**Exercise details:** Each line from the material with the word "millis" in it must be copied.

**Material for this exercise:**
*** Block opens ***

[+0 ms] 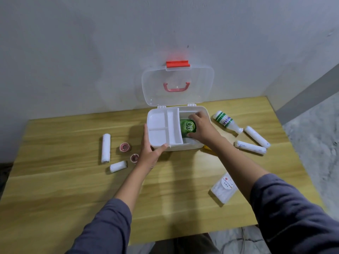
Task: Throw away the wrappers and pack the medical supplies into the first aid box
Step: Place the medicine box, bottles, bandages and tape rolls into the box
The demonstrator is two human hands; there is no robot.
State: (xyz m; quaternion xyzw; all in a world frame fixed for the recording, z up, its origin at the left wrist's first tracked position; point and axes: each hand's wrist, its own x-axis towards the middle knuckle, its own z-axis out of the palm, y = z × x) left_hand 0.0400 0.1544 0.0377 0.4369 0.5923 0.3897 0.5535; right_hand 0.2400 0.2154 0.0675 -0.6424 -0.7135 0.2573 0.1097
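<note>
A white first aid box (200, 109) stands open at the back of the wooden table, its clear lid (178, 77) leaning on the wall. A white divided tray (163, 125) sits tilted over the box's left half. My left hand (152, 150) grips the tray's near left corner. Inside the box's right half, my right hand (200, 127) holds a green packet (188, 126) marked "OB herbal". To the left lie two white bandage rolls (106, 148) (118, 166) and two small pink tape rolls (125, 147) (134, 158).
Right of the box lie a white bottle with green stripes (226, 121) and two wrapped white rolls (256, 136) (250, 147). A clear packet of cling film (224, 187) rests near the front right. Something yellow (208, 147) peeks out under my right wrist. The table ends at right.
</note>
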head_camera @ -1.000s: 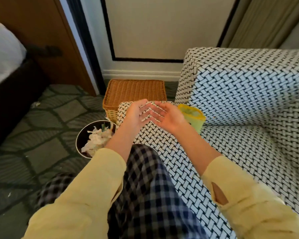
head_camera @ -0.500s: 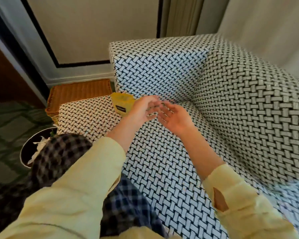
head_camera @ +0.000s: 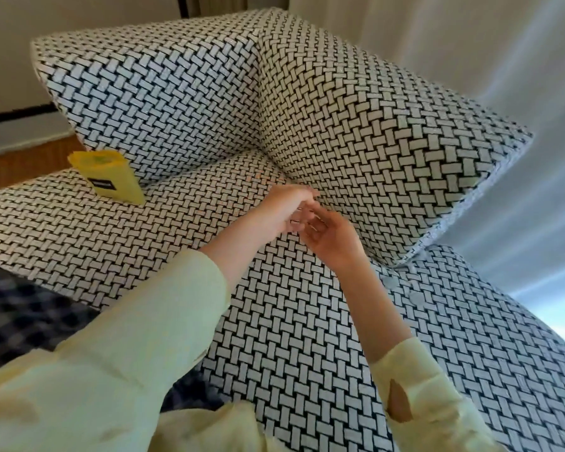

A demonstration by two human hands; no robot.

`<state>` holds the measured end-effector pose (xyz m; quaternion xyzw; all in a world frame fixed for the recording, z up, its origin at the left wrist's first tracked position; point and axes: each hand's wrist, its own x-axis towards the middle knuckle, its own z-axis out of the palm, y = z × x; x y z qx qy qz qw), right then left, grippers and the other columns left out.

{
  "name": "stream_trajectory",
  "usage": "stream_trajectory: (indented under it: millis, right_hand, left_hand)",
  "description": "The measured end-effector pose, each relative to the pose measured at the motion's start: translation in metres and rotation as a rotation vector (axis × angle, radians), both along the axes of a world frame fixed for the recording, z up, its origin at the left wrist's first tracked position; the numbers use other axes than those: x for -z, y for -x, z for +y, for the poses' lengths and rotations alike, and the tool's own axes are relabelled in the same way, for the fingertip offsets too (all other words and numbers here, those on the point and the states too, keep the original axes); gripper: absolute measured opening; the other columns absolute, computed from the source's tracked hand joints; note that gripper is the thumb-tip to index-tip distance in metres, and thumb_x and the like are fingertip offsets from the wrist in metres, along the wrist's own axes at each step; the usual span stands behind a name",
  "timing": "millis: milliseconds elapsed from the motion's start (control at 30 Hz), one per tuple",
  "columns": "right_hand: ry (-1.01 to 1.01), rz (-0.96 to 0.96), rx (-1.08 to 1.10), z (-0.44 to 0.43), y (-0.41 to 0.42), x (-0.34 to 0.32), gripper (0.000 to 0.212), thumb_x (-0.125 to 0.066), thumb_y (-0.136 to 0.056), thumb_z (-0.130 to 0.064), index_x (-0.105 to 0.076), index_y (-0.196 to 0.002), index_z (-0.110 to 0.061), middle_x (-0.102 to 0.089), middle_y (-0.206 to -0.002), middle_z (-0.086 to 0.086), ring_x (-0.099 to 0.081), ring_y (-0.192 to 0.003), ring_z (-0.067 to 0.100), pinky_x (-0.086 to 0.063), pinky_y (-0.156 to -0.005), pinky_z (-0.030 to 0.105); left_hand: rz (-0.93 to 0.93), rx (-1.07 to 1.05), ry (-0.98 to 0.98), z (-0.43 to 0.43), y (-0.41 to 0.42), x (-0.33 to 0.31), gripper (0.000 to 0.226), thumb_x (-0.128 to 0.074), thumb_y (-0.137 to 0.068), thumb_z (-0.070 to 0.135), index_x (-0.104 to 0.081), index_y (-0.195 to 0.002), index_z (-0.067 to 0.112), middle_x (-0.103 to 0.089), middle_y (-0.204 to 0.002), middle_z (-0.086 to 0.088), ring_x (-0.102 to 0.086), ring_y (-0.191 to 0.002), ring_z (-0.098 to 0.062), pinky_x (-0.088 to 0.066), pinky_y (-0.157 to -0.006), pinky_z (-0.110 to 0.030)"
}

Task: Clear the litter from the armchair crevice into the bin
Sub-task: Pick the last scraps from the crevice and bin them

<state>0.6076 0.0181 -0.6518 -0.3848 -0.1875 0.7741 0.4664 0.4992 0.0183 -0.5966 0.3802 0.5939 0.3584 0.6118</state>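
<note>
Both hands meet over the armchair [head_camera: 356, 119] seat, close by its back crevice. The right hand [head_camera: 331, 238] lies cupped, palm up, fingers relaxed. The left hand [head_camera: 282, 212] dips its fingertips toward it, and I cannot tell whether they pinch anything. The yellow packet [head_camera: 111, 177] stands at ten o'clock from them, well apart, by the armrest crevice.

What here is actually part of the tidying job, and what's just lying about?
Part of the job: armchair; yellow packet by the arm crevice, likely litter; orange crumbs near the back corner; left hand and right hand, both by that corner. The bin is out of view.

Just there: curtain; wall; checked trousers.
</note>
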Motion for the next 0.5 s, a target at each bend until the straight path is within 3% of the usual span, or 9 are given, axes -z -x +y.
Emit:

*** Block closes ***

**Output for this task:**
  "usage": "stream_trajectory: (indented under it: millis, right_hand, left_hand)",
  "timing": "millis: milliseconds elapsed from the motion's start (control at 30 Hz), one per tuple",

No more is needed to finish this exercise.